The gunslinger and the samurai
The western and samurai genres are known to be related. The Magnificent Seven is a remake of Akira Kurosawa Seven Samurai. a handful of dollarsThe release has been delayed in the US due to fears it could lead to legal action from Kurosawa as an unlicensed remake of his film. Yojimbo.
The influence of samurai films on westerns makes a lot of sense. Like feudal Japan, the Old West was seen as a lawless place dominated by bands of wandering dangerous men taking advantage of ever-changing borders, whether they were warriors in the service of a local lord or outcasts. the law at the service of themselves.

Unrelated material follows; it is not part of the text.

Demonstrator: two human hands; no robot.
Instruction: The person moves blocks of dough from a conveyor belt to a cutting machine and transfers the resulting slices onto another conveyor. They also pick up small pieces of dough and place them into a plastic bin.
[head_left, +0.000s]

The archetypal character of the Lone Gunslinger is almost instantly recognizable as a version of the Ronin of the samurai genre, a masterless samurai. Even the fight with a katana and a pistol bears an interesting resemblance in the two genres – although they are very different weapons, both rely on the quickdraw, at least in the film.
It is this tradition, and in particular the characters played by Japanese actor Toshiro Mifune, that is vital to Arthur Morgan’s success as the leader of Red Dead. Mifune’s roles as Kuwabatake Sanjuro in Yojimbo and Sanjuro Tsubaki in Sanjuro, the two Kurosawa films, helped create the core character of Arthur Morgan. These fundamentals became particularly useful in an interactive medium where the personality of the main character had to account for a wide variety of possible player decisions.
Mifune’s characters were, like Arthur Morgan, often stoic, but with a penchant for sometimes petty jokes and a tendency to commit violent actions that posed a major question – when it comes to the crisis, the major moral decision. of the film, will this man reveal himself as a hero or a villain? This helped create tension in Mifune’s films and made his characters both likable and intimidating, but in Red Dead Redemption this archetype plays an additional role. The question of the character’s ultimate morality isn’t what the climax of the movie answers, but what the player answers.
Mifune isn’t the only performer whose characters inspired Arthur Morgan, although many other Western actors he inherits his personality from are themselves based on characters from Kurosawa. While the western and samurai genres have been intertwined for decades, the particular usefulness of the Mifune archetype in an environment where gamers control the main character’s cast could see its legacy continue in video games as much as it does in movies.
Red Dead Redemption 2 is out now on PC, PS4, Stadia, and Xbox One.